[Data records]

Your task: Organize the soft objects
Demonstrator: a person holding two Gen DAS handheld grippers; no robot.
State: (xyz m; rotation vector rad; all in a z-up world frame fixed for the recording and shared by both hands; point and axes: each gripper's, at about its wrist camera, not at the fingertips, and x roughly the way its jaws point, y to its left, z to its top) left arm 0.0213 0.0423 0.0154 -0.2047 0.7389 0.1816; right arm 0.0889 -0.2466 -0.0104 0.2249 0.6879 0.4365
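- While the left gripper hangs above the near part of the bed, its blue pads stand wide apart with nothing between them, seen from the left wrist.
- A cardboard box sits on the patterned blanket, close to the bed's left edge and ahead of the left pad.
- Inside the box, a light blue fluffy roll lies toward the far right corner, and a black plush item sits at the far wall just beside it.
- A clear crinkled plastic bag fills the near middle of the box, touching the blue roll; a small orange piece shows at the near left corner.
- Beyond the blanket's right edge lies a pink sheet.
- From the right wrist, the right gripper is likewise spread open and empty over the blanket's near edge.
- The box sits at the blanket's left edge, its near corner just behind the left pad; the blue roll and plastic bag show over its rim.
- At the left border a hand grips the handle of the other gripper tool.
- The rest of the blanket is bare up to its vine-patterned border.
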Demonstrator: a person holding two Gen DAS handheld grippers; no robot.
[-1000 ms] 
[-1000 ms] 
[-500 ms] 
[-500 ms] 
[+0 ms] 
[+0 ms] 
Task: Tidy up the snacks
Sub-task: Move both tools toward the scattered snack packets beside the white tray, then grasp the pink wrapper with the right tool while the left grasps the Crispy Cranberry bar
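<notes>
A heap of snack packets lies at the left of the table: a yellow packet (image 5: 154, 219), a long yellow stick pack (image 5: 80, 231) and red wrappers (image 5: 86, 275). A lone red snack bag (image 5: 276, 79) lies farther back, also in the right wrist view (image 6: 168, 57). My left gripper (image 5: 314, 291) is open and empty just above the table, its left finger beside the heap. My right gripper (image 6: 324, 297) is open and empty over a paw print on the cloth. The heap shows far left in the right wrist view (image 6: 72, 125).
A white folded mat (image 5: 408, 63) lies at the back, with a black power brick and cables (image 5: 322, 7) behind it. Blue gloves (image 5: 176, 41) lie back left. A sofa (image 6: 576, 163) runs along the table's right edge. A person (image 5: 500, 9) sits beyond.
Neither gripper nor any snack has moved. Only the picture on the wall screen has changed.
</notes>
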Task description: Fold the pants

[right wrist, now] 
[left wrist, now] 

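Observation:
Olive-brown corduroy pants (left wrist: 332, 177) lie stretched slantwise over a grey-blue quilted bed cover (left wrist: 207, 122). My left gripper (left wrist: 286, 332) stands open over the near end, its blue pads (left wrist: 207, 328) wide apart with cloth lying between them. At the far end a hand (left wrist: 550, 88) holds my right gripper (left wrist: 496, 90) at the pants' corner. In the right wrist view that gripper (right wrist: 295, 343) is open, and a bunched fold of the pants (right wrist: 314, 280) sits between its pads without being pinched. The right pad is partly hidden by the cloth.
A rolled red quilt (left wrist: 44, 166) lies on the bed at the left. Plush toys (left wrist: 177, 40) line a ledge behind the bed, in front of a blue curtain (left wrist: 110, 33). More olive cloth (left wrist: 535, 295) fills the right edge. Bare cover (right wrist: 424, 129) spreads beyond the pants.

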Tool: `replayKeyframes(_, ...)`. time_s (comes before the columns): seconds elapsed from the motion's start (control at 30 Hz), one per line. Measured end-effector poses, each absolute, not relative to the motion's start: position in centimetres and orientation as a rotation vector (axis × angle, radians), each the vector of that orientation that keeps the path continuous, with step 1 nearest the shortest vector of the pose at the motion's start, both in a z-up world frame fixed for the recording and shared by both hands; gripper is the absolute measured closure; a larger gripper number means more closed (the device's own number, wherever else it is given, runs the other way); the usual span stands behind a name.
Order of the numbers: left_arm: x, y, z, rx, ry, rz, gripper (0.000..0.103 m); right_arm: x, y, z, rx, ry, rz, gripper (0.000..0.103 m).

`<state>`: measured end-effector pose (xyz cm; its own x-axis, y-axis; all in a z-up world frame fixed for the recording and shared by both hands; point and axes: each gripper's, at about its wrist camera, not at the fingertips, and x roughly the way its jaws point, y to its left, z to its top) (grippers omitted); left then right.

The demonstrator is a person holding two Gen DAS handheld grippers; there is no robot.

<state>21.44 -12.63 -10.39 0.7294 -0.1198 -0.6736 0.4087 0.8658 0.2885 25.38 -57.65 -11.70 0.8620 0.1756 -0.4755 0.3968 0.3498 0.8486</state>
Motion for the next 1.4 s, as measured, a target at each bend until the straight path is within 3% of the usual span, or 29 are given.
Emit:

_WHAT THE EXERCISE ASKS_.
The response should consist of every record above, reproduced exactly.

_EXERCISE ANSWER_.
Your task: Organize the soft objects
Demonstrator: a person holding two Gen DAS handheld grippers; no robot.
State: (xyz m; rotation vector rad; all in a z-up world frame fixed for the recording and shared by both hands; point and axes: each gripper's, at about its wrist camera, not at the fingertips, and x roughly the way its jaws point, y to its left, z to its top) left arm 0.0213 0.0423 0.0154 -0.2047 0.7389 0.1816; right arm 0.0889 -0.2466 -0.0104 0.2249 0.6879 0.4365
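- While the left gripper hangs above the near part of the bed, its blue pads stand wide apart with nothing between them, seen from the left wrist.
- A cardboard box sits on the patterned blanket, close to the bed's left edge and ahead of the left pad.
- Inside the box, a light blue fluffy roll lies toward the far right corner, and a black plush item sits at the far wall just beside it.
- A clear crinkled plastic bag fills the near middle of the box, touching the blue roll; a small orange piece shows at the near left corner.
- Beyond the blanket's right edge lies a pink sheet.
- From the right wrist, the right gripper is likewise spread open and empty over the blanket's near edge.
- The box sits at the blanket's left edge, its near corner just behind the left pad; the blue roll and plastic bag show over its rim.
- At the left border a hand grips the handle of the other gripper tool.
- The rest of the blanket is bare up to its vine-patterned border.
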Demonstrator: a person holding two Gen DAS handheld grippers; no robot.
[-1000 ms] 
[-1000 ms] 
[-500 ms] 
[-500 ms] 
[+0 ms] 
[+0 ms] 
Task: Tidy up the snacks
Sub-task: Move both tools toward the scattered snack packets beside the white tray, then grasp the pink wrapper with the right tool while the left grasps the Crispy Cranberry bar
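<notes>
A heap of snack packets lies at the left of the table: a yellow packet (image 5: 154, 219), a long yellow stick pack (image 5: 80, 231) and red wrappers (image 5: 86, 275). A lone red snack bag (image 5: 276, 79) lies farther back, also in the right wrist view (image 6: 168, 57). My left gripper (image 5: 314, 291) is open and empty just above the table, its left finger beside the heap. My right gripper (image 6: 324, 297) is open and empty over a paw print on the cloth. The heap shows far left in the right wrist view (image 6: 72, 125).
A white folded mat (image 5: 408, 63) lies at the back, with a black power brick and cables (image 5: 322, 7) behind it. Blue gloves (image 5: 176, 41) lie back left. A sofa (image 6: 576, 163) runs along the table's right edge. A person (image 5: 500, 9) sits beyond.
Neither gripper nor any snack has moved. Only the picture on the wall screen has changed.
</notes>
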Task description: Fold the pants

[right wrist, now] 
[left wrist, now] 

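Observation:
Olive-brown corduroy pants (left wrist: 332, 177) lie stretched slantwise over a grey-blue quilted bed cover (left wrist: 207, 122). My left gripper (left wrist: 286, 332) stands open over the near end, its blue pads (left wrist: 207, 328) wide apart with cloth lying between them. At the far end a hand (left wrist: 550, 88) holds my right gripper (left wrist: 496, 90) at the pants' corner. In the right wrist view that gripper (right wrist: 295, 343) is open, and a bunched fold of the pants (right wrist: 314, 280) sits between its pads without being pinched. The right pad is partly hidden by the cloth.
A rolled red quilt (left wrist: 44, 166) lies on the bed at the left. Plush toys (left wrist: 177, 40) line a ledge behind the bed, in front of a blue curtain (left wrist: 110, 33). More olive cloth (left wrist: 535, 295) fills the right edge. Bare cover (right wrist: 424, 129) spreads beyond the pants.
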
Tool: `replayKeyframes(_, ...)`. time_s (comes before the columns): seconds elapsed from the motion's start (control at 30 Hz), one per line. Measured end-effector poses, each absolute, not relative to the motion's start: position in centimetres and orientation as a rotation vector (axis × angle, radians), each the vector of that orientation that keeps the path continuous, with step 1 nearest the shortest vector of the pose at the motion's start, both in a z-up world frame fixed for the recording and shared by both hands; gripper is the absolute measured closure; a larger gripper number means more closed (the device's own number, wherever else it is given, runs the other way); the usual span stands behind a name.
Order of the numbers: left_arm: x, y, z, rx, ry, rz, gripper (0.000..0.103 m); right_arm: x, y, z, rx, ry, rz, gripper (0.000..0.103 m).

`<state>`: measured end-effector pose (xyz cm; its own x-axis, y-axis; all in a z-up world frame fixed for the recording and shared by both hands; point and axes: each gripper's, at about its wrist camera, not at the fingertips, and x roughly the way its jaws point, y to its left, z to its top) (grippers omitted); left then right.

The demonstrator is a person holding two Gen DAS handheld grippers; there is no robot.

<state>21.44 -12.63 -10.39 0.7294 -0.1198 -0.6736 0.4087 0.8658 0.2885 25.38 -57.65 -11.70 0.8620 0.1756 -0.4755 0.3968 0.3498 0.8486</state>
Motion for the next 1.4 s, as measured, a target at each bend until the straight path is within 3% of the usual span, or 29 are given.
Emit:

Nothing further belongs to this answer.